Olivier
Schrauwen, Sunday. Fantagraphics, 2024. US $39.99. ISBN: 9781683969679. https://www.fantagraphics.com/products/sunday
Highly regarded Belgian cartoonist Olivier
Schrauwen is known for producing both short- and long-form comics that combine
moments of absurdity and surrealism with in-depth characterisation that often
depict the inner lives of men living in isolation. He
brings a new level of depth to this type of character study in Sunday, a
472-page graphic novel from Fantagraphics.
Sunday is
regarded by many cultures as a day of rest, relaxation, and contemplation. In
his eponymously-named graphic novel, Schrauwen depicts a fictionalised account of
the life of his cousin, Thibault, a thoroughly ordinary man, on a largely uneventful
Sunday. By offering a nearly minute-by-minute account of Thibault’s
physical experiences and mental processes between 8:15am, when he awakens, and
midnight, Schrauwen invites the reader to inhabit the world, and consciousness,
of his protagonist. In this way, his approach is reminiscent of early Modernist
novels, including Mrs Dalloway and Ulysses, both of which were
set in a single location on a single day, and are particularly remarkable for
their use of interiority, which creates a level of intimacy and identification
with their lead characters. According to notes provided by Schrauwen in his
introduction, he was attracted to the project because it would give him the
opportunity to use the comics medium to create something ‘beautiful’ from what
his cousin Thibault described as a ‘wasted day’. Such days are those filled
with ‘procrastination, aimlessness and boredom, in which [Thibault] failed to
do anything edifying’.
In trying to
find a way to describe how Schrauwen achieves this feat, it might be most
appropriate to look at music. Certainly, music features in the graphic novel
explicitly. Thibault wakes up with the song ‘Sex Machine’ in his head, an
ironic theme song to the first two hours of his day given what can only be
described as his ambivalent relationship to actual sex with his girlfriend, Migali,
a visual artist who is on her way home after weeks spent engaged in
collaborative art in an unnamed African village. While she has been immersed in
African culture in reality, the closest Thibault gets is playing West African
music on his turntable while imagining the band surrounding him in his unremarkable
apartment. Another live music performance is featured when Nora, a previous
love interest of Thibault’s, and Thibault’s cousin Rik, are depicted attending
a piano concert, while – much later – a parallel is drawn between a mole on
Nora’s face and the symbol for a pause in musical annotation.
However, the
graphic novel’s musical connection runs deeper than these explicit references
to artists, bands, and musical notation. Like a conductor on a stage, Schrauwen
has utilised words, images, and the spatial elements of the page control the reader’s
perception and experience. Indeed, Schrauwen is ever-present within the text.

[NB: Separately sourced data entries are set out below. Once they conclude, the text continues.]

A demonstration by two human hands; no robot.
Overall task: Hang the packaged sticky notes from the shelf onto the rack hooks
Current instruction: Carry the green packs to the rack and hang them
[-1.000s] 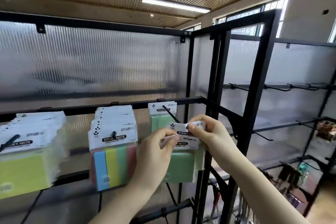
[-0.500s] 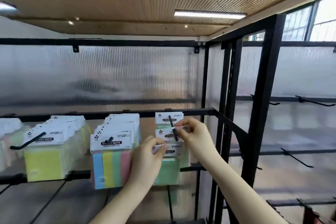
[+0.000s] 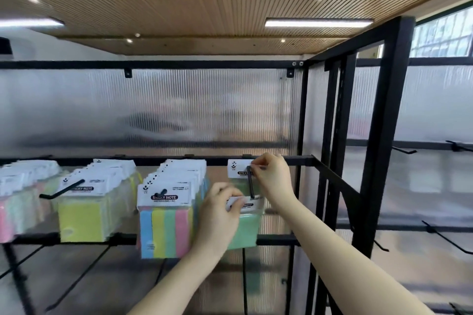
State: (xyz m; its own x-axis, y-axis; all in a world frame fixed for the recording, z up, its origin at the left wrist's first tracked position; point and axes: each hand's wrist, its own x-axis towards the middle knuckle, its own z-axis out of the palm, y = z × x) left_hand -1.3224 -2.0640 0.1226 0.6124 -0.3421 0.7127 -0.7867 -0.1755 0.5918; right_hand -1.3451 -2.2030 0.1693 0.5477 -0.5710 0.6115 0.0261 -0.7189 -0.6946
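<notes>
On the rightmost hook (image 3: 250, 181) of the rack: one green pack (image 3: 244, 222), now threaded where a second ago it was short of the tip, left hand (image 3: 217, 217) pinching its header card, right hand (image 3: 271, 176) fingers pinching the pack behind; hanging nearly done.

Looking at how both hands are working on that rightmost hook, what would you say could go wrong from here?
1. The left hand pinches the green pack by its header card only, near the hook tip; if it lets go before the hole is properly threaded, the pack may drop.
2. The right hand pinches the rear pack's card far back on the same hook; tugging might bend or tear the card.
3. The left wrist sits close to the multicolour packs, so a sideways move could knock them swinging.
</notes>
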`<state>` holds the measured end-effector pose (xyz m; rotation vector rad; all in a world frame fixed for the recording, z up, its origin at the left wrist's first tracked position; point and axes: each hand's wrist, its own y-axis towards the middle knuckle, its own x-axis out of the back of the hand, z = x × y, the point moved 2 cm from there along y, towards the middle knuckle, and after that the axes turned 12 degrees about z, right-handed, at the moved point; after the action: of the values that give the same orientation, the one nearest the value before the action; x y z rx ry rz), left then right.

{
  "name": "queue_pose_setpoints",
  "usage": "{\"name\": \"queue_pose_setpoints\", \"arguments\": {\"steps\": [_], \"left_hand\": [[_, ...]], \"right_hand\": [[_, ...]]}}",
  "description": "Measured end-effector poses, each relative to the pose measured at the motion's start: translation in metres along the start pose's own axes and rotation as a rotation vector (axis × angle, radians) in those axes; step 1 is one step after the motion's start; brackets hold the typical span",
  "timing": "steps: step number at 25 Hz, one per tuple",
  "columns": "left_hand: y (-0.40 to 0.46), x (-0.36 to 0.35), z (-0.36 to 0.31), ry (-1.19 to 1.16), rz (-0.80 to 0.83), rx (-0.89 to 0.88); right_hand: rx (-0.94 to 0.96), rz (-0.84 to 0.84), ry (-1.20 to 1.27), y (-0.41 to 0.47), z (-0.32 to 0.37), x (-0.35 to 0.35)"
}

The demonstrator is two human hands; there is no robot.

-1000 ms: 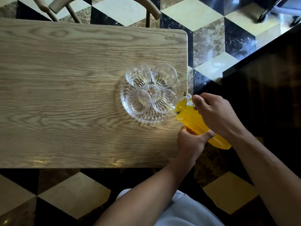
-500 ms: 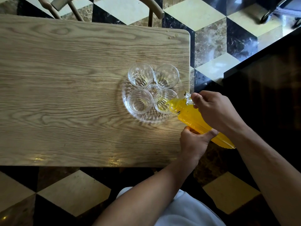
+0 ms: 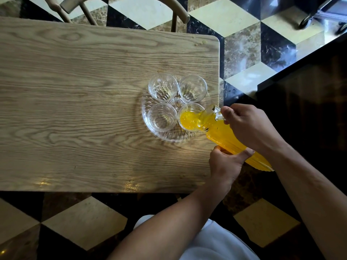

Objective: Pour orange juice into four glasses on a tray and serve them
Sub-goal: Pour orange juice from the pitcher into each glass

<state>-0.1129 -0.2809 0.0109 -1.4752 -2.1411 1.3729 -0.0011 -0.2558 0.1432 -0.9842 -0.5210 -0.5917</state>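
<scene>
Juice jug (image 3: 225,136) tilted, spout over near-rt glass (image 3: 190,117), juice inside; rt hand (image 3: 249,126) grips handle; lt hand (image 3: 225,162) curled under body; tray (image 3: 169,136) w/ 3 other glasses.

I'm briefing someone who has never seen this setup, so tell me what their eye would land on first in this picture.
The bright orange juice grabs the eye: a ribbed glass jug, tilted at the table's right edge, pours into the near-right glass on a clear round tray. The right hand grips the jug near its neck and the left hand supports its body from below. The other three glasses look empty, and the bold cube-patterned floor frames the wooden table.
</scene>
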Motion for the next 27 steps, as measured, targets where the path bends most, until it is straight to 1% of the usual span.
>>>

In the introduction, he provides ‘reading instructions’, along with a
self-portrait, and later appears as an illustrated version of himself, to offer
a brief commentary on his cousin’s character. Schrauwen’s illustration style is
equal parts impressionistic and realistic, like a rough and slightly naïve
rotoscope. Spatially, while he has chosen to depict the world of the text
largely from eye-level in a series of close-ups, mid-shots and wide shots of
the type familiar to filmgoers, there are instances of more dynamic
representation, as the camera floats above our protagonist and even tours the
galaxy, the latter a product of Thibault’s fantastical imaginings.
Reinforcing the
link between layout and Thibault’s subjective experience, when he smokes marijuana,
the panels depicting the experiences of the secondary characters whose
experience he is not privy to, become far less linear. Some panels snake around
the page, while the frames of others melt and merge together. At the same time,
the page numbers become unmoored from their usual place at the bottom of the
page, rearranging themselves almost randomly before disappearing altogether. Thibault’s
thoughts are similarly jumbled, with some of his words appearing enlarged,
making them impossible to read, while others run in circles and even backwards.

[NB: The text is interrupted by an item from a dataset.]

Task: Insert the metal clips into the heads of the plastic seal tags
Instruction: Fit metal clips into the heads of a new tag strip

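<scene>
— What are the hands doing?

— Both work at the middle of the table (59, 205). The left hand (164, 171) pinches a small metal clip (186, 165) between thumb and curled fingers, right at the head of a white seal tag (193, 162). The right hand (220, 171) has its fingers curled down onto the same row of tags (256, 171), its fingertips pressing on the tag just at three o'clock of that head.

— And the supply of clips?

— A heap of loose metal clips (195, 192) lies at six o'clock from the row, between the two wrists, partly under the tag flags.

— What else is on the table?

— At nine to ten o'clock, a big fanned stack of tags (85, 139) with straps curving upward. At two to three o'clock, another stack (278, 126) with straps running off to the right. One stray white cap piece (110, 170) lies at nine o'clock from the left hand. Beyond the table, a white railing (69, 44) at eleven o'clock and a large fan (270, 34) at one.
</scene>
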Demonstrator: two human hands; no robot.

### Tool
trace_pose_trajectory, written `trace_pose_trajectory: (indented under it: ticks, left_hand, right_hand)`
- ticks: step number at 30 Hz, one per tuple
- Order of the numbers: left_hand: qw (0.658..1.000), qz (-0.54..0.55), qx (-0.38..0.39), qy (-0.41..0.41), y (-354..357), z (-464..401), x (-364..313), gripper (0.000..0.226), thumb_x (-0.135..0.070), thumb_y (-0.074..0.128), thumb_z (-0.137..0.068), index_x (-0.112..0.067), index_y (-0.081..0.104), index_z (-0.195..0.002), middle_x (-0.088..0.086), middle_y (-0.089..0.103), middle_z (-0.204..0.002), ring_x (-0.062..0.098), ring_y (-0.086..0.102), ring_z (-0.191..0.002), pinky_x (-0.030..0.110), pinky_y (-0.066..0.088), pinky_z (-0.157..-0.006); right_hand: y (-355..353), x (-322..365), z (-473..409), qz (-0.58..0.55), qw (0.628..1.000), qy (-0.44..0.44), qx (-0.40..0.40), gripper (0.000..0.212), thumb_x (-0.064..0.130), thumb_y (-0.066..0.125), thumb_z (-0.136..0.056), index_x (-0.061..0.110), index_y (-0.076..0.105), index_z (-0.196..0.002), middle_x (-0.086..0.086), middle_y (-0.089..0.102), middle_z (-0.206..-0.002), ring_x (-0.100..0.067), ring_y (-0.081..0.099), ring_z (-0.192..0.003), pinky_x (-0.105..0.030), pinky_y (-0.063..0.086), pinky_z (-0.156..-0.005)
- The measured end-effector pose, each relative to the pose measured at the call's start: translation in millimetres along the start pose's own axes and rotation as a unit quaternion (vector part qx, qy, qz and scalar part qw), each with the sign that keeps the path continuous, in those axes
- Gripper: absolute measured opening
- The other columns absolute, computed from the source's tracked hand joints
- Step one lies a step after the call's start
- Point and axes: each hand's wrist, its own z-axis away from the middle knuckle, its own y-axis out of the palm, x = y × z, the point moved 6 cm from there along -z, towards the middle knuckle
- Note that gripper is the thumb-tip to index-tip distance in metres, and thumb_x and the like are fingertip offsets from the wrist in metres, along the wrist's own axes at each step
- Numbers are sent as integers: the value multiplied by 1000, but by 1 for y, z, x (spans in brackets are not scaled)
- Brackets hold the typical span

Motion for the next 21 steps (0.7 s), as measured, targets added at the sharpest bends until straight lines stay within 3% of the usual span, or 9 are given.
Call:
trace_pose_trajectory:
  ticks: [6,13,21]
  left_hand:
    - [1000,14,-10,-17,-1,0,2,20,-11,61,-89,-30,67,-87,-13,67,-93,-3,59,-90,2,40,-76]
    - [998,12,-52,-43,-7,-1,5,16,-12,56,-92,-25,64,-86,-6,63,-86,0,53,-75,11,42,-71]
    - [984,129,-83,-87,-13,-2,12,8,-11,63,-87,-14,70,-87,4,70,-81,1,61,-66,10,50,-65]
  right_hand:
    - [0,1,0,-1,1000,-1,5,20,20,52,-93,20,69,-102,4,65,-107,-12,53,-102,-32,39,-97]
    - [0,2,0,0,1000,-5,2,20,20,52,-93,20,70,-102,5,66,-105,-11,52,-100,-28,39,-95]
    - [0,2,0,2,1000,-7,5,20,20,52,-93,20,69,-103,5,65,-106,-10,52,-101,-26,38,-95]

It is in these moments that Sunday’s most outstanding – and most musical
– feature can be seen clearly. This is what Daniel Albright has referred to as
Modernist music’s ‘testing of the limits of aesthetic construction’.
In these ways, this graphic novel defies categorisation. It is a depiction of banality that is anything but banal, and an exploration of the life of an unremarkable man that is nevertheless remarkable. In this way, it’s a book about all of us … whether we’d like to admit it or not. Thibault (or perhaps it is Olivier Schrauwen, speaking through Thibault) says as much when he suggests, ‘I’m holding up a mirror … so you can recognize your flawed selves.’ Sunday shows how, when viewed from the right perspective, what might otherwise be dismissed as a ‘wasted day’ can have value and – yes – even beauty.